Hi, A quick update. DAD seems a good theory to look into. Thanks for the tip Lorenzo! I will try reproduce the issue. I see a similar error message as reported here when two Development probes are configured with the same link local and the same global IPv6 address. This idea has been around but we never got around verifying it thoroughly. We did not want create loops at RIPE NCC office network to verify it. So if it is true, some how the probe triggers Duplicate Address Detection(DAD) and disable it's own IPv6 address. May be due to temporary layer two loop?
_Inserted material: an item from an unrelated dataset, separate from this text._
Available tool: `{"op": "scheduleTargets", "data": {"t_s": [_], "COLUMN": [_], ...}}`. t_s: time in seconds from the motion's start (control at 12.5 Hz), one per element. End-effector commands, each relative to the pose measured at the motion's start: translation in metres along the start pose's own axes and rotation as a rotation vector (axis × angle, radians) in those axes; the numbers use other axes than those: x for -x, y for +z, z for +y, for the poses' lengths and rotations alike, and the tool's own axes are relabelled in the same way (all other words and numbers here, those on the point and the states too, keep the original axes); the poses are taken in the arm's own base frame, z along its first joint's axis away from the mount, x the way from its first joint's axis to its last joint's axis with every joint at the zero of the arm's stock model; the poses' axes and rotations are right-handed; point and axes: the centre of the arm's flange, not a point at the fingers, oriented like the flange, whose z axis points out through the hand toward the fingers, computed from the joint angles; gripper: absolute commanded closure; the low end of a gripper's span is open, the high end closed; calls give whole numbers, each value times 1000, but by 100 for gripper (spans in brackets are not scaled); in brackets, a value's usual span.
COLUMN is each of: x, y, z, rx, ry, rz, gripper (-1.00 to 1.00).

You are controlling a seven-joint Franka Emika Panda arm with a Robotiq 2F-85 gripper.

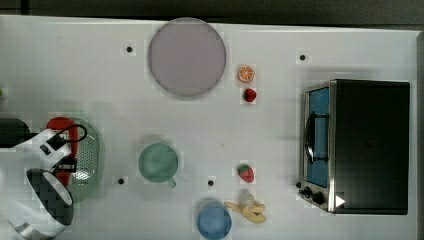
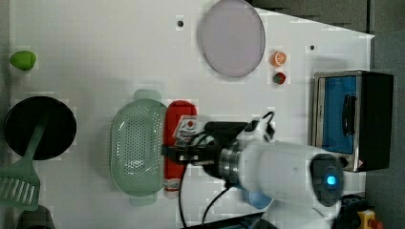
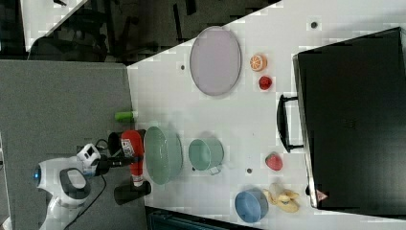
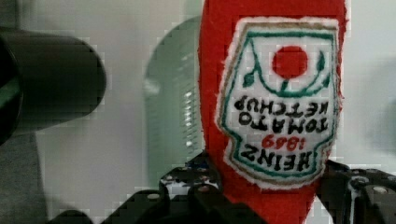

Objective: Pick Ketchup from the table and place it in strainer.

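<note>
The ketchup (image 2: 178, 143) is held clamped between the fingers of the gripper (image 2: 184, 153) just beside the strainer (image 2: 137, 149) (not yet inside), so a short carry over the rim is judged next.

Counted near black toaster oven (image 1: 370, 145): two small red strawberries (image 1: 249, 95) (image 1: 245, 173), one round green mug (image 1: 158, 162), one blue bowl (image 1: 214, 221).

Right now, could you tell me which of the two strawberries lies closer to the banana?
The strawberry just above the banana in the top view; the other strawberry sits far off beside the orange slice.
</note>
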Motion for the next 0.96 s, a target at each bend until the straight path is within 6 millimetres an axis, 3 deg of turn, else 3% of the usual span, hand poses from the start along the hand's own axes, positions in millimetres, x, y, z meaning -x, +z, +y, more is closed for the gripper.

One puzzle is in some cases the probe disable the address after a while(it can be hours later, say 6 hours after a reboot) and in some other cases right after a reboot. Is the DAD continuously running in the Linux Kernel? or only when configuring an IPv6 address? I will try to figure out. I have herd other annoyances due DAD. regards, -antony On Thu, May 23, 2013 at 09:39:16PM +0900, Lorenzo Colitti wrote:
On Thu, May 23, 2013 at 6:19 PM, Tore Anderson <tore@fud.no> wrote:
Just to highlight a data point I've mentioned before: My probe did not even respond to pings to its link local address. The link local address is *not* dependent on, or initialised based on IPv6 RAs; it is always present on all interfaces with an IPv6 stack active.
Did it fail DAD on the link-local address, then?